From the first floor window of my flat I can see the backs of some houses and scaffolding erected on one of them. The scaffolders have left 3 or 4 poles standing tall and free above the building. It looks a little like the rigging of a ship. and this is appropriate, because I happen to know that building is, or used to be a pub called ‘The Flying Dutchman‘. You probably know that ‘The Flying Dutchman’ is a kind of mythological or ghost ship, or at least, we think that’s what it might be, and errm, we’d better check. Still, what interests me this morning about those protruding scaffolding poles is that every now and then a Black Crow comes and sits on one. It doesn’t stay for long and its probably not always the same crow, but whenever it comes and sits there it seems to complete a picture, to mean something to me that I can’t really explain.

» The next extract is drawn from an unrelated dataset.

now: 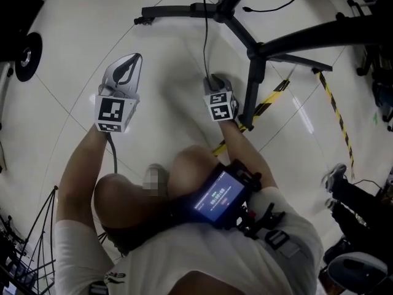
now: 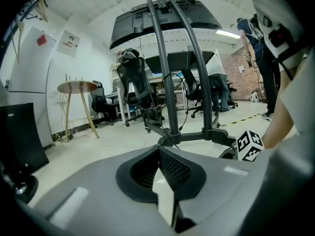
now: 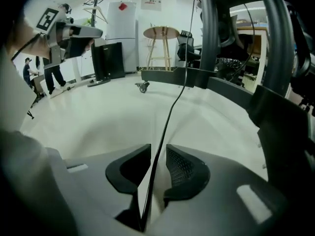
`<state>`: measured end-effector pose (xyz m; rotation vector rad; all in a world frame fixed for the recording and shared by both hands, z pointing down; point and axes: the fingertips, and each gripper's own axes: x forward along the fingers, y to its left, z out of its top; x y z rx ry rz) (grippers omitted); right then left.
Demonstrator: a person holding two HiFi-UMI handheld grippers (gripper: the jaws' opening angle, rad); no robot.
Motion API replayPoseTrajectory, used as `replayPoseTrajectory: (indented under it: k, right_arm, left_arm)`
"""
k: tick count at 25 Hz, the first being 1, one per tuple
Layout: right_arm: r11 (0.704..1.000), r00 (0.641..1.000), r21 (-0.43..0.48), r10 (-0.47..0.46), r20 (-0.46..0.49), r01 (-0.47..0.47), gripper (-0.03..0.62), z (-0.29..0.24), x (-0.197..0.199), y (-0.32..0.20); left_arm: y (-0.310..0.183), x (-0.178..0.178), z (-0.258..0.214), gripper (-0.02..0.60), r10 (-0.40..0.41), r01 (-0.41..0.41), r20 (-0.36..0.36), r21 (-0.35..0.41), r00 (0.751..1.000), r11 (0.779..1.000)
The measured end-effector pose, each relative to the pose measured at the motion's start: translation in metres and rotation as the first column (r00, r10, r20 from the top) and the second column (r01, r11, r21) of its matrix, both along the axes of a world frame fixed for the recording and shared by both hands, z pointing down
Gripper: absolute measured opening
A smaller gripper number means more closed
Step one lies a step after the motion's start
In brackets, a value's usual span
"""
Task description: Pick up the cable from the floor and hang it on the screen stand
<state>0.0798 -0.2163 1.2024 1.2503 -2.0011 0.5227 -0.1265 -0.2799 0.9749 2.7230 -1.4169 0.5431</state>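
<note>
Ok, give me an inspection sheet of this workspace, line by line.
Surface: pale glossy floor, yellow-black tape across it.
Job's things: black cable rising straight from the right gripper beside the screen stand.
Clutter: black disc at the left edge.
Grippers: left gripper shut, empty; right gripper shut on cable.
Cables: dark lead along the left forearm.
Surroundings: round wooden table, office chairs, people standing.

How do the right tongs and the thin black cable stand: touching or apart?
Touching. The right gripper view shows the cable running between the right tongs, whose pads pinch it from both sides.
</note>
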Motion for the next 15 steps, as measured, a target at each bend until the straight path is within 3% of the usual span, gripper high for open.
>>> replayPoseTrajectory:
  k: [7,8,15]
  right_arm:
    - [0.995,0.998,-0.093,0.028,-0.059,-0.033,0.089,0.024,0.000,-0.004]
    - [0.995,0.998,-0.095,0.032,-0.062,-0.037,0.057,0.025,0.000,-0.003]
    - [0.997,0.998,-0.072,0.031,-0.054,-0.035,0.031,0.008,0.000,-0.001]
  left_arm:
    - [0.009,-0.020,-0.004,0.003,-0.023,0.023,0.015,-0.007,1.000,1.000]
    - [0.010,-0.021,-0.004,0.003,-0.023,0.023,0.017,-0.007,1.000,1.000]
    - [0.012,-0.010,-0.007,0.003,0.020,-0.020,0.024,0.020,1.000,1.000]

In the end, I suspect that most of our lives are like that incomplete or momentarily completed picture which either way we can’t really explain. It’s no great loss, because, once you’ve acknowledged something as impossible – like living forever for example – you can and you have to just live with it. Having done so, you come to question the peculiar human desire to have and be things that we cannot have and be. Where does that come from, you wonder, and then dismiss that question too as yet another that you cannot answer and which you don’t have the time or inclination to dwell upon.
So, in the end, that crow might have taught me a lot despite being, in a way, incomprehensible. And would it make any difference to me if it were a Green Parakeet and not a Black Crow? Possibly, yes, as then maybe the symbolism would change. A black bird does have a deep rooted power in my ancient library of symbols, handed down through tens of thousands of years by my ancestors and their own questions and fears and meditations.
Perhaps I am that Black Crow, that singularity, that enigma, that momentary image.
I could end there, but no, I’ll write a little more. The sky is brightening now and the underbelly of the lavender clouds are faintly tinted pink. Most of this week has been occupied with the mammoth task of considering moving house and home, and of actually beginning to move house and home. I’m sure last time I did this, 10 years ago, it was far simpler. Now the task seems Herculean, but then, I’ve always considered myself a bit of a hero I guess. I am not one of those trendy ‘de-cluttering’ types, rather I am an unapologetic hoarder who keeps every single thing that I think is valuable – which usually means in any way unique or idiosyncratic, anything actually made by a hand and an eye and a mind, that might have surprised and pleased the person who made it. That covers a lot of objects here. On the other hand I don’t own any furniture: no chairs, rugs, sofas, tables, TVs, beds, wardrobes etc. So mostly, what I am moving from one home to the next is books, books, books, records, CDs, and archives of drawings, photographs, sound recordings, and memorabilia of events and exhibitions I’ve been involved with, and teaching experiences, plus a few tools e.g. computers, scanners, pots and pans, cameras and musical instruments, plus some artworks – embalmed, scrolled or framed, and oh yes, some clothes as well.
The last time I moved house I don’t recall having to pick up and consider every single object in my home and in my life, to turn it over and consider whether I should take it, give it away or dump it. That seems an extraordinary thing to have to do but that is what I am doing. It brings back many memories of course, while also repeatedly asking the question ‘just what is valuable?’, or ‘just what is value?’ It’s maddening in a way, but I haven’t gone mad yet.
I look up from the keyboard in the direction of the scaffolding, the Black Crow has gone but I just see the tips of a Seagull’s wings passing behind the frames of scaffolding above which the Crow sometimes sits, and I notice some bright powder-blue sky is pushing away the morning’s lavender clouds.